**Work instruction**
Copy out the first line of the listing and every line after it, exactly, until you have copied the line containing "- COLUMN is".
== Segment start ==
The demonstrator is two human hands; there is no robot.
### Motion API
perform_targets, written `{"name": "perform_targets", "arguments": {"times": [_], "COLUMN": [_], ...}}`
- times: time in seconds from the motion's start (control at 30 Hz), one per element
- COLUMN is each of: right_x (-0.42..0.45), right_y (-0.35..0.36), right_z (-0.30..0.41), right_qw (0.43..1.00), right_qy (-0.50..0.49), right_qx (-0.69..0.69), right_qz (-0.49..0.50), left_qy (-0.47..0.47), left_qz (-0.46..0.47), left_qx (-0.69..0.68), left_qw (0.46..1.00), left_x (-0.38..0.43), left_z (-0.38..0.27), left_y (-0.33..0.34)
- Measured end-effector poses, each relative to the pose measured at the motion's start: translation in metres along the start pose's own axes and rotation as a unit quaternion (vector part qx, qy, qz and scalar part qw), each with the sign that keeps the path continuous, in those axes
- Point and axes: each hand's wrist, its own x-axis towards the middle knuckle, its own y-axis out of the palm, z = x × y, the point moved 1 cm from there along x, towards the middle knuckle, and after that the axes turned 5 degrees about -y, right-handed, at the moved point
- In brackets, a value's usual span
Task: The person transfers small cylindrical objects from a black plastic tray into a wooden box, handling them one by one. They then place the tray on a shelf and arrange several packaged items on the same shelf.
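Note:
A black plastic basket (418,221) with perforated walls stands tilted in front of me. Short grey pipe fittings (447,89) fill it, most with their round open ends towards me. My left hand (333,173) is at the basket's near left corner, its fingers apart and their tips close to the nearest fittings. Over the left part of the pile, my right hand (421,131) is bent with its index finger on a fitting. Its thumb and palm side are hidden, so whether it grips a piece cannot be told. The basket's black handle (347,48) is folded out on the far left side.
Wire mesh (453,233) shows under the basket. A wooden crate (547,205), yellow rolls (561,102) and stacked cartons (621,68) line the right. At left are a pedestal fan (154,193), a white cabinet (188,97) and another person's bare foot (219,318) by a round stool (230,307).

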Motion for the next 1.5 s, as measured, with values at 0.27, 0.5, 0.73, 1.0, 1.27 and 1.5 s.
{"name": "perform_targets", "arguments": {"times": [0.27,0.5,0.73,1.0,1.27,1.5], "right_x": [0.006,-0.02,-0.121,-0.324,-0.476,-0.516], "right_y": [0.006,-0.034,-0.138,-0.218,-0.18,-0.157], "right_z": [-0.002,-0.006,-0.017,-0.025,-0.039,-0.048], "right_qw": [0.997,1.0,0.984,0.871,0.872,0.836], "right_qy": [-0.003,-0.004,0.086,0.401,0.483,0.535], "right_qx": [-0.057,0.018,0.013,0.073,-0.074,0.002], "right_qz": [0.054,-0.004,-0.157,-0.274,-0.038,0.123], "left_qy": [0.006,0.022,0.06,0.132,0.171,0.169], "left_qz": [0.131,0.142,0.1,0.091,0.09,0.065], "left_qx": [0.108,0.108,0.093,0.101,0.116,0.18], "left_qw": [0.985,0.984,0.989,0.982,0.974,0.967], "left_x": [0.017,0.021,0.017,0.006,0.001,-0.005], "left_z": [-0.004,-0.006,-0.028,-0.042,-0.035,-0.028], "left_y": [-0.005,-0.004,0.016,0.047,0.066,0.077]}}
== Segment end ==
**Response**
The demonstrator is two human hands; there is no robot.
### Motion API
perform_targets, written `{"name": "perform_targets", "arguments": {"times": [_], "COLUMN": [_], ...}}`
- times: time in seconds from the motion's start (control at 30 Hz), one per element
- COLUMN is each of: right_x (-0.42..0.45), right_y (-0.35..0.36), right_z (-0.30..0.41), right_qw (0.43..1.00), right_qy (-0.50..0.49), right_qx (-0.69..0.69), right_qz (-0.49..0.50), left_qy (-0.47..0.47), left_qz (-0.46..0.47), left_qx (-0.69..0.68), left_qw (0.46..1.00), left_x (-0.38..0.43), left_z (-0.38..0.27), left_y (-0.33..0.34)

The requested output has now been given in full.